Excerpts from a dataset:

#####

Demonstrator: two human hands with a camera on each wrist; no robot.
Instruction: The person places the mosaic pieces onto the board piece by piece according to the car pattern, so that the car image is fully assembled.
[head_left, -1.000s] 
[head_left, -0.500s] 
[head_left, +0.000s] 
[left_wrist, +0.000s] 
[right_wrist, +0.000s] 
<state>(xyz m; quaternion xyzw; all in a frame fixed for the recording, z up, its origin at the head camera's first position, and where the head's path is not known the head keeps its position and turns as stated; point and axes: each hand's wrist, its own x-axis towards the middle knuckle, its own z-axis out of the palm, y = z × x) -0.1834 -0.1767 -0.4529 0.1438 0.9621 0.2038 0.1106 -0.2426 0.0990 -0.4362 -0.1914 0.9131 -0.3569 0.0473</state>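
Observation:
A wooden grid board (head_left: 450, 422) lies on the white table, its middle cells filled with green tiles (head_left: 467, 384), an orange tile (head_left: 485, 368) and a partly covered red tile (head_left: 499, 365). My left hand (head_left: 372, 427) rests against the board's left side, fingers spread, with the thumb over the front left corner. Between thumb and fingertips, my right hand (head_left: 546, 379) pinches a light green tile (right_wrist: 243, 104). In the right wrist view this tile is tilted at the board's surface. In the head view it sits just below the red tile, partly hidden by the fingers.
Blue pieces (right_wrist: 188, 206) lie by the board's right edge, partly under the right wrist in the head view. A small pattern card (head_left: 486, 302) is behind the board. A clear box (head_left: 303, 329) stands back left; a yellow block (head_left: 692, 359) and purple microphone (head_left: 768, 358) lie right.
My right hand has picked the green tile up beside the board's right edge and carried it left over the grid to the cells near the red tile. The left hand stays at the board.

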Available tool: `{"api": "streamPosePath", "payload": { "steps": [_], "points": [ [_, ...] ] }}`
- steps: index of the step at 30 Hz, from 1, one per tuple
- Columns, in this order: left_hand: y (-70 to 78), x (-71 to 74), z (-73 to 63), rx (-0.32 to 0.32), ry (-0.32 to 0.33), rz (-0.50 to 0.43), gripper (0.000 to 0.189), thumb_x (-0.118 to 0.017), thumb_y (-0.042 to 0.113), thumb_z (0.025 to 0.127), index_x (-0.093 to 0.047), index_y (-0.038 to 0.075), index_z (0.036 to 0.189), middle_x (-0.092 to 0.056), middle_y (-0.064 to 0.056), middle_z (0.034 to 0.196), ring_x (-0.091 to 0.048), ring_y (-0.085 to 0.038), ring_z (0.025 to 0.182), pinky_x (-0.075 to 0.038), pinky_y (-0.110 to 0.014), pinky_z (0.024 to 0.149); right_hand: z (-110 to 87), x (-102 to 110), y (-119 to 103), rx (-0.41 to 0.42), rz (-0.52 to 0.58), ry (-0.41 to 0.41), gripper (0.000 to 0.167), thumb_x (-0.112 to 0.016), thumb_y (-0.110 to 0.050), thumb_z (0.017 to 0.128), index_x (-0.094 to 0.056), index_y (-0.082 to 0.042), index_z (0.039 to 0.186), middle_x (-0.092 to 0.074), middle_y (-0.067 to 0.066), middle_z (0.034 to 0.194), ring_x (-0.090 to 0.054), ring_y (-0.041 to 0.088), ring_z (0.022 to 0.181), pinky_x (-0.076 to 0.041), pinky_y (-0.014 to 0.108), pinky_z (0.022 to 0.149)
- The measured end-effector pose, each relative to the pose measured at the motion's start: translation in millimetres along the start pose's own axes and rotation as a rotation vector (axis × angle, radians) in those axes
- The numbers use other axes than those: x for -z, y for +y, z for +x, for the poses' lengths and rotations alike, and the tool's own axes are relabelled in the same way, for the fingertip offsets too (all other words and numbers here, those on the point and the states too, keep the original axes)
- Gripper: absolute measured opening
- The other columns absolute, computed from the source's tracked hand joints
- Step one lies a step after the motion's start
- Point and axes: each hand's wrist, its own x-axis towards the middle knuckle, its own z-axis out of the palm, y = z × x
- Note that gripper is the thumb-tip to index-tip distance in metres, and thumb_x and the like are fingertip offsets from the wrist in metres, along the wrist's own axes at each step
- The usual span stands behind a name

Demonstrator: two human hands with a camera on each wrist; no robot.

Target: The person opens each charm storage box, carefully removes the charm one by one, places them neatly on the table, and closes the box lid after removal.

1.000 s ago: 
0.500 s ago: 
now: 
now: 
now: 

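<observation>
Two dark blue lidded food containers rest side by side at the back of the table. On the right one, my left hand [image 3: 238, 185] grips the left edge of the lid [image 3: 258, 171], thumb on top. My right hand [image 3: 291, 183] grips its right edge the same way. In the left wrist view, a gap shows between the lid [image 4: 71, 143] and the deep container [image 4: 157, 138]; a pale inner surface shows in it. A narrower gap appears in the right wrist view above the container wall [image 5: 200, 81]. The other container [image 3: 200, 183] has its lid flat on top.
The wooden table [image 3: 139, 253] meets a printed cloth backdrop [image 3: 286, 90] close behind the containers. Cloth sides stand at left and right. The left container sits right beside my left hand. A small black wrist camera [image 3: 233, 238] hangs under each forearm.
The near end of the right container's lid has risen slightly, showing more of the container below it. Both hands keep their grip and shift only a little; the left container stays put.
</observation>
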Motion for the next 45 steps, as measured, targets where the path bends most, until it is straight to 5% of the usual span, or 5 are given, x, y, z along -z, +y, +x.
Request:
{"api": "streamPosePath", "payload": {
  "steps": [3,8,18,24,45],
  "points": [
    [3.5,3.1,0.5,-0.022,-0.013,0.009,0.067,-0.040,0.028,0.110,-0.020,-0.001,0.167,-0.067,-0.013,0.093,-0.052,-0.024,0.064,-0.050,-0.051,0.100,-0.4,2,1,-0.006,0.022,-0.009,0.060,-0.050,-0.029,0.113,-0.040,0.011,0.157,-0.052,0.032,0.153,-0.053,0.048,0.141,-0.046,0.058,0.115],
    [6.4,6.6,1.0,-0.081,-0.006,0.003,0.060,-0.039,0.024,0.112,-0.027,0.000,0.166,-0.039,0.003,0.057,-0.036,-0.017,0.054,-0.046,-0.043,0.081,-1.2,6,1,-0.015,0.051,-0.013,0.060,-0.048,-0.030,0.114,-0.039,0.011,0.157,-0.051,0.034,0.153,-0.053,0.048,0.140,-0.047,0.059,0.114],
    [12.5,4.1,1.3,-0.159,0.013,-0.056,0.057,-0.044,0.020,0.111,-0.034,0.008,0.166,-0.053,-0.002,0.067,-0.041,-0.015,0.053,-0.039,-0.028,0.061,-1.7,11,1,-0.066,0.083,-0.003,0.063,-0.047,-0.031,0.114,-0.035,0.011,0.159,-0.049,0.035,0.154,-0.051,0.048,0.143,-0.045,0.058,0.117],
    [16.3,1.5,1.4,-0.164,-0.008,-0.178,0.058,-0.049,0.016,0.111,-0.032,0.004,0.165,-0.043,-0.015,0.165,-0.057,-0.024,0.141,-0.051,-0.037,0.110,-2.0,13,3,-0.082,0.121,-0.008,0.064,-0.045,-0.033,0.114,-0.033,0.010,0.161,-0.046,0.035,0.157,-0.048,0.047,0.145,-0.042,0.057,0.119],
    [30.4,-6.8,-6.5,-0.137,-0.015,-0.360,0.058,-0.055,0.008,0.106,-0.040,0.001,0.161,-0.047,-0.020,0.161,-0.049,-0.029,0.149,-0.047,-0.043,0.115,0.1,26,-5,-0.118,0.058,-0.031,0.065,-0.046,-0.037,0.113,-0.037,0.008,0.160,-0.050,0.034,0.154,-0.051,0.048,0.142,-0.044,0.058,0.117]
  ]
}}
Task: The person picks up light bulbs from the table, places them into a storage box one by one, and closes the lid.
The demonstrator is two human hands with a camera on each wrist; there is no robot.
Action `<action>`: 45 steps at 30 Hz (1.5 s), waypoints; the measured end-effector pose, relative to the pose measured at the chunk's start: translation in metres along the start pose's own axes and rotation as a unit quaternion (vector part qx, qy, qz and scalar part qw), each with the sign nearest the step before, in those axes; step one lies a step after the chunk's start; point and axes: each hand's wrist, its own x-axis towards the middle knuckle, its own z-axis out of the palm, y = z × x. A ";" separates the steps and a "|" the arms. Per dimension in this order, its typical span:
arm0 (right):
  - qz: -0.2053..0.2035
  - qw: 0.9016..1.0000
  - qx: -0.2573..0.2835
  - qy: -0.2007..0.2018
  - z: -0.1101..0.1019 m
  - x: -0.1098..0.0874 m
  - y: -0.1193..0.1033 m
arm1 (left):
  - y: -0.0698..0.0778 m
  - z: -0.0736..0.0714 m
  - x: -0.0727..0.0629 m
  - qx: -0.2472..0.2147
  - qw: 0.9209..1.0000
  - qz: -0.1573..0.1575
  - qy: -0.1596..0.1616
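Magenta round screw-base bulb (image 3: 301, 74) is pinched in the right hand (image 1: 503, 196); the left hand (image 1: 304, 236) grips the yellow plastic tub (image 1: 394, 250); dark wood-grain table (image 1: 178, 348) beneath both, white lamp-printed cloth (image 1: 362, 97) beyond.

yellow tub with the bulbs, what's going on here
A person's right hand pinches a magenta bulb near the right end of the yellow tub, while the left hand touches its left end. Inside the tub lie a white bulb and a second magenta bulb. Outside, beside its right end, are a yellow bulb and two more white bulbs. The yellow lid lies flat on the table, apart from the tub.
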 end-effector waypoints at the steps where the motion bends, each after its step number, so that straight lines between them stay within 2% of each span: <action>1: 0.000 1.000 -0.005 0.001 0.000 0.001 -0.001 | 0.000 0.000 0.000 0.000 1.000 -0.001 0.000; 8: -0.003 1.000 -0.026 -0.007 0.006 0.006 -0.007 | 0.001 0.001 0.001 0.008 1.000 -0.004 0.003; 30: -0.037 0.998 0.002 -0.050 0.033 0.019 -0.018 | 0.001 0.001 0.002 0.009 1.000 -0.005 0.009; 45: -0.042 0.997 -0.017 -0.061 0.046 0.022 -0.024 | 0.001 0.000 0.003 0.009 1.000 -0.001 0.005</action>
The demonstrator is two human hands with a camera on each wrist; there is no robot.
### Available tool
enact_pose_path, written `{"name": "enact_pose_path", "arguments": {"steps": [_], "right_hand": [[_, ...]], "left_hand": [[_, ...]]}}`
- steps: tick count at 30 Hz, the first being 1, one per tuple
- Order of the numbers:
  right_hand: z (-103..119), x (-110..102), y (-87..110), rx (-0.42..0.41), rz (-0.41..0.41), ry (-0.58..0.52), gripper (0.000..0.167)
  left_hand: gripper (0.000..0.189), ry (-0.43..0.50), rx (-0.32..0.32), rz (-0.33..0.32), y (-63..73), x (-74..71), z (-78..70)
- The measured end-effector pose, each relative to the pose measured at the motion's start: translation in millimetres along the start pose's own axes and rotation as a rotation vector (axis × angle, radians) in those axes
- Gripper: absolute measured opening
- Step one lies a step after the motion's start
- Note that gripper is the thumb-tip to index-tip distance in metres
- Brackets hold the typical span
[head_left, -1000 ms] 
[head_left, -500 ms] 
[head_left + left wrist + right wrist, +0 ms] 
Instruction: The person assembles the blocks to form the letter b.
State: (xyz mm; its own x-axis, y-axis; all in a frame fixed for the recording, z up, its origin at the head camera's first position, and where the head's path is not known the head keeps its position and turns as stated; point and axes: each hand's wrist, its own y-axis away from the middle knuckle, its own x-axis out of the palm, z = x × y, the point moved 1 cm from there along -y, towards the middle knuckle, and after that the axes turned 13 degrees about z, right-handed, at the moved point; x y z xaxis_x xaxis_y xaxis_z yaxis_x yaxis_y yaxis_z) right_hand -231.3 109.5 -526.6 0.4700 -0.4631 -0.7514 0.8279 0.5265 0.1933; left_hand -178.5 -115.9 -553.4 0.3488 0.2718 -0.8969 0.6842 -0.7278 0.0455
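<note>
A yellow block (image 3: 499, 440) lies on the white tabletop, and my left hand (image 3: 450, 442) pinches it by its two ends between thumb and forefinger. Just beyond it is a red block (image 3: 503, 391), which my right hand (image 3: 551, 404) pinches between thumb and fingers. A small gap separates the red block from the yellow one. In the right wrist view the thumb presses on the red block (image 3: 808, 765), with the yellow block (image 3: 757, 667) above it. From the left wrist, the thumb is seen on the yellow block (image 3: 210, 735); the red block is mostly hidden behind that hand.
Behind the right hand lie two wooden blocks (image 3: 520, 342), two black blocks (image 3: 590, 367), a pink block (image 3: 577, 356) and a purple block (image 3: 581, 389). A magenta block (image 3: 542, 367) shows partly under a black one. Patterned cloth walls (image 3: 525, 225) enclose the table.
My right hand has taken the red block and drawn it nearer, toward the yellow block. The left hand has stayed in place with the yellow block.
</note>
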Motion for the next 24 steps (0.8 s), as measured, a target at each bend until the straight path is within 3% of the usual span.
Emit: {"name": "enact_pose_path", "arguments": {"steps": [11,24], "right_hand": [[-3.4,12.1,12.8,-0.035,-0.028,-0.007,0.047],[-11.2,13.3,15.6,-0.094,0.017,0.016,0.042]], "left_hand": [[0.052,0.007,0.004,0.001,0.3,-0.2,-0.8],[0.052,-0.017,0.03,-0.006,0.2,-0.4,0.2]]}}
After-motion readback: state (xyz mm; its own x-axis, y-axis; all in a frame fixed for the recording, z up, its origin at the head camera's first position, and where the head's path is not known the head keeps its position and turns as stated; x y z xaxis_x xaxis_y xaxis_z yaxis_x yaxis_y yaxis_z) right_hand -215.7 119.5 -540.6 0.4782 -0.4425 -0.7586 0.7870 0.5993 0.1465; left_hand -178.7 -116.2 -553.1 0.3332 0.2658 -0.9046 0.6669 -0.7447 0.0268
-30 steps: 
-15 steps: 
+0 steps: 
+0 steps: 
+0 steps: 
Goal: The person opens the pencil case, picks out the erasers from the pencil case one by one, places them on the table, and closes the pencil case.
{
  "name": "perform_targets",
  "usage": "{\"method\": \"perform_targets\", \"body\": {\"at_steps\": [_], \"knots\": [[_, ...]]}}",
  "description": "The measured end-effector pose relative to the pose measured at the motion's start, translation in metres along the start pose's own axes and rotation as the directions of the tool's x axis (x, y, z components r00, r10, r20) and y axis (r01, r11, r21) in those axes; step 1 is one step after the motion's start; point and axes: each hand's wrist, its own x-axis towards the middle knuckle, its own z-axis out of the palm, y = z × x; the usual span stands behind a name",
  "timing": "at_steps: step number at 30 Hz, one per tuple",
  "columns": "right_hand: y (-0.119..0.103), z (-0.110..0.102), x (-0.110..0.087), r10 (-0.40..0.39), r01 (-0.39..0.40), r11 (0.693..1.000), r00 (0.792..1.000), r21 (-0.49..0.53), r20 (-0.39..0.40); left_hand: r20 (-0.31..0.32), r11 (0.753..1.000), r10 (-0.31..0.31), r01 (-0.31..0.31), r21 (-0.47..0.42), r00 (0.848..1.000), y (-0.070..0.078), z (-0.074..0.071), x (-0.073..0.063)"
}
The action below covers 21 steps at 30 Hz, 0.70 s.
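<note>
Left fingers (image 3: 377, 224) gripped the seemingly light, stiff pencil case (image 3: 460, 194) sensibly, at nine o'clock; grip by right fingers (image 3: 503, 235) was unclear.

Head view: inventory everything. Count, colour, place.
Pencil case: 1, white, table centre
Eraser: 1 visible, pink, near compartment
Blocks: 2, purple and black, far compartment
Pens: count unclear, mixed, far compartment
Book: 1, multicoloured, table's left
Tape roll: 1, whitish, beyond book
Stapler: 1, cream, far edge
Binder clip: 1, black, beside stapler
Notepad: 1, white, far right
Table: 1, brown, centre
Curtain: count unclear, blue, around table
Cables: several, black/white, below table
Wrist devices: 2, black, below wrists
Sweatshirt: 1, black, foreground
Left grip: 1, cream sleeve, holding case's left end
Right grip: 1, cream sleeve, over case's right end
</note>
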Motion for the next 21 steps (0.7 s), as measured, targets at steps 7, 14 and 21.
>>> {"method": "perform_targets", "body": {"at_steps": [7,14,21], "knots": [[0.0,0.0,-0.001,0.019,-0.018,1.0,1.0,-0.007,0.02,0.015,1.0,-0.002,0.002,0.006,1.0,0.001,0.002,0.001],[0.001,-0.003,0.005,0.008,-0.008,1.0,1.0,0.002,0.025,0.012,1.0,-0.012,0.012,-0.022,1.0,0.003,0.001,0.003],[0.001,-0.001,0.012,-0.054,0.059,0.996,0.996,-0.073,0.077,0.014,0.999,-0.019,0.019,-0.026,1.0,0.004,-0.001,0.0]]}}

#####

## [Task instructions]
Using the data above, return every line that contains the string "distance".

## [Answer]
- Note that gripper is the thumb-tip to index-tip distance in metres, and thumb_x and the like are fingertip offsets from the wrist in metres, along the wrist's own axes at each step
- Note that gripper is the thumb-tip to index-tip distance in metres

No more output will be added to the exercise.